During extracorporeal circulation, activation of the complement system as a bioincompatibility reaction upon contact with artificial surfaces is well known. This may induce adverse effects for the patient as well as for the bioreactor when using a hybrid liver support system. At present, the achievable clearance rates in hybrid liver support systems are restricted by the limitations of blood flow through the capillaries of the plasma filter. In order to enhance clearance rates it is desirable to develop a high-flow plasma separation unit in which the activation of the complement system is as low as possible. Conventional plasma filters operating in normal and in inverse (blood flow around the capillaries and the capillary lumen serving as plasma compartment) modes were investigated applying an in vitro circuit (n = 4 in each group). For this purpose heparinized porcine blood was used. Complement activation was measured as generation of the soluble membrane attack complex, SC5b-9. With a normal flow mode the maximum achievable filtration rates varied from 25 to 40 mL/min, whereas the maximal filtration rates with an inverse flow mode varied from 40 to 100 mL/min. While these values were significantly higher than those with regularly operating plasma filters, there was no significant difference between normal and inverse mode in the production of SC5b-9. We conclude that the outer surface of the investigated conventional plasma filtration membranes is suitable for an inverse mode and does not lead to an excessive activation of the complement system upon dynamic blood contact. Thus, the inversion of the blood and the plasma compartments may be a possible way forward in the development of a high-flow plasma separation filter.

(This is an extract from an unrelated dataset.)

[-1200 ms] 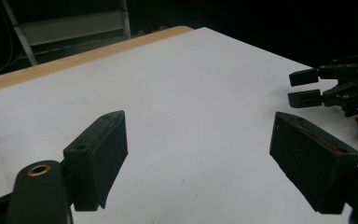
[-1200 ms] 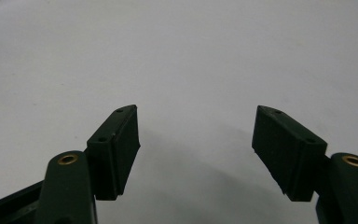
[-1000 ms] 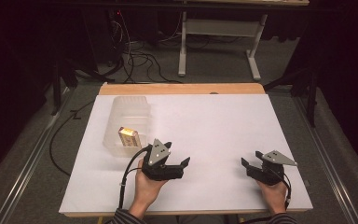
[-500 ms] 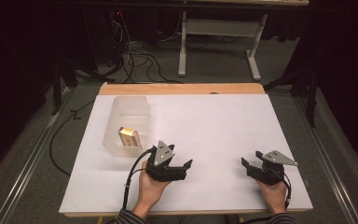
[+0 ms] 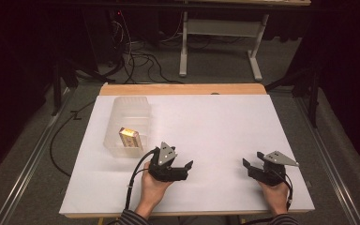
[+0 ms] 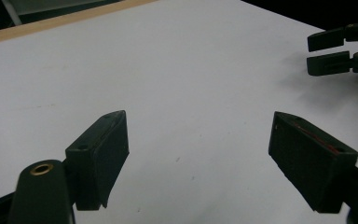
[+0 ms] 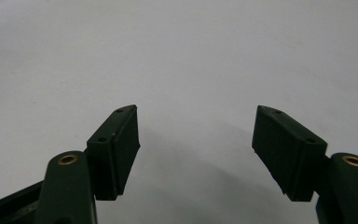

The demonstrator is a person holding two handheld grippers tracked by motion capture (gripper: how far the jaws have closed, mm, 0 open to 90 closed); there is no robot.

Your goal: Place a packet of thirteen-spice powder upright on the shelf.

Influence of different heparin concentrations on the results of in vitro investigations in plasmaseparation technology using capillary membrane filters

Capillary membrane filters are devices commonly used for plasmapheresis and recirculating detoxification systems, including plasmaseparation units. Besides clinical trials and case reports, research on plasmafiltration techniques is carried out using in vitro systems. Notably, such hemoperfused in vitro systems require anticoagulation protocols suitable for investigating the clearance performance and hemocompatibility of a plasmafilter. This study analyzes how different heparin concentrations affect filtration performance and the hemocompatibility under conditions typically employed during in vitro experiments. Porcine blood from healthy slaughtered animals was used in an in vitro circuit. The blood collecting system was primed with heparin. Depending on the study group, blood was anticoagulated with either 2.5 IU/ml or 5 IU/ml heparin. The filters were n=10 PF1000N (effective membrane surface: 0.15 m2). For each experiment, the maximal permissible flow rate was established by determining the point where spontaneous hemolysis occurred and/or pressure values exceeded the highest limit of the pressure units on the apheresis monitor. Sieving coefficients of ten parameters, platelet counts, and coagulation patterns were determined at the lowest and highest blood flow (Qb) and filtration rates (Qf). Except for the activated clotting time (ACT), both anticoagulation protocols caused the blood to respond to its exposition to the plasmafilters concerning the activation and inhibition of the coagulation system. A significant decrease in platelet counts did not occur. There were sporadic differences in sieving properties between the groups. However, heparinization with 2.5 IU/ml resulted in unreproducible flow rate profiles, and pressure levels were higher than in the group with 5 IU/ml heparin. Compared to heparinization at 2.5 IU/ml, higher levels of heparinization stabilize rheological properties of the blood, and thereby increase the reliability of data obtained from plasmafiltration experiments carried out in vitro.